Reputation: 391
We are designing an Big data solution for one of our dashboard applications and seriously considering Glue for our initial ETL. Currently Glue supports JDBC and S3 as the target but our downstream services and components will work better with dynamodb. We are wondering what is the best approach to eventually move the records from Glue to Dynamo.
Should we write to S3 first and then run lambdas to insert the data into Dynamo? Is that the best practice? OR Should we use a third party JDBC wrapper for Dynamodb and use Glue to directly write to Dynamo (Not sure if this is possible, sounds a bit scary) OR Should we do something else?

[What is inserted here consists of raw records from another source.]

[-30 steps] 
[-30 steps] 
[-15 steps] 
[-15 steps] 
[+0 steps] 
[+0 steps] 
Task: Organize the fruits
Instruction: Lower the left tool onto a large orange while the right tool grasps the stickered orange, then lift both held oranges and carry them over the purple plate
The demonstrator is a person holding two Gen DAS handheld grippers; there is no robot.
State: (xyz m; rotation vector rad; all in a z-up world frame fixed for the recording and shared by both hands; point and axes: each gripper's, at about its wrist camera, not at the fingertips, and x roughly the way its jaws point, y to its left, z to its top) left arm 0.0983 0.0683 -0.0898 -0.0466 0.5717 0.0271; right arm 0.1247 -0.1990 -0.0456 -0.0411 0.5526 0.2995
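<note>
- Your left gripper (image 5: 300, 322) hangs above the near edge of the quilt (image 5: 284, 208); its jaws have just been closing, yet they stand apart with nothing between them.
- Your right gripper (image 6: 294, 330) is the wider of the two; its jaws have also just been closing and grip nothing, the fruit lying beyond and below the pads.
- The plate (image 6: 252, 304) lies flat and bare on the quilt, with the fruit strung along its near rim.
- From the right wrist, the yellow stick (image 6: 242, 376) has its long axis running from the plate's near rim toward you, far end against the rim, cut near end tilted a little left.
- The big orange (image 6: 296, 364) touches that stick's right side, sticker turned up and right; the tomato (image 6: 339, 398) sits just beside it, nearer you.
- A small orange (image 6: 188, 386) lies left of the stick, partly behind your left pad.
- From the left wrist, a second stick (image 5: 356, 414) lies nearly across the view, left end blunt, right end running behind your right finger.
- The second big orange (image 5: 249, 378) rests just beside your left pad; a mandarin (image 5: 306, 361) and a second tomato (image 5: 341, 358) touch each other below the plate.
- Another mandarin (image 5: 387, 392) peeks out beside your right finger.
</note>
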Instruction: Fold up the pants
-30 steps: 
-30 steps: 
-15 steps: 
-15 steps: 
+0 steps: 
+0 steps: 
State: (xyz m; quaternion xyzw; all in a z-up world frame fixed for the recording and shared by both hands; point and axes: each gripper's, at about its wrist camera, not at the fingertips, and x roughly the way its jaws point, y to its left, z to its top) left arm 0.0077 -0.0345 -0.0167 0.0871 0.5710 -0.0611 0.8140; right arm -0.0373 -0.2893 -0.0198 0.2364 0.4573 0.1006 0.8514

Any help is greatly appreciated. Thanks!
Upvotes: 12
Views: 20033
Reputation: 21
Consider your data is in now tabular format (CSV/Excel) and the Data Source is S3. Then this is how you can move the data from Glue to DynamoDB.
The majority of the work is done in the Glue itself.
Create a crawler in the Glue and name the database, while creating the crawler and run that crawler after creating one. (This will create the schema for the data you are giving). If you have any doubt in creating the crawler go through this: https://docs.aws.amazon.com/glue/latest/ug/tutorial-add-crawler.html#:~:text=To%20create%20a%20crawler%20that,Data%20Crawler%20%2C%20and%20choose%20Next.
Go to the left pane of AWS Glue under the ETL section click on the jobs.
Click on the create job, Once done, remove the Data Target - S3, because we want our data target to be the DynamoDB.
Now click on the data source - S3 Bucket and modify the changes like add the S3 file location and apply the transform settings based on your need. Enter the data input Make sure, there are no red indications.
Now, the answer to your question comes here: Go to the script, click on the edit script and add this function in the existing code.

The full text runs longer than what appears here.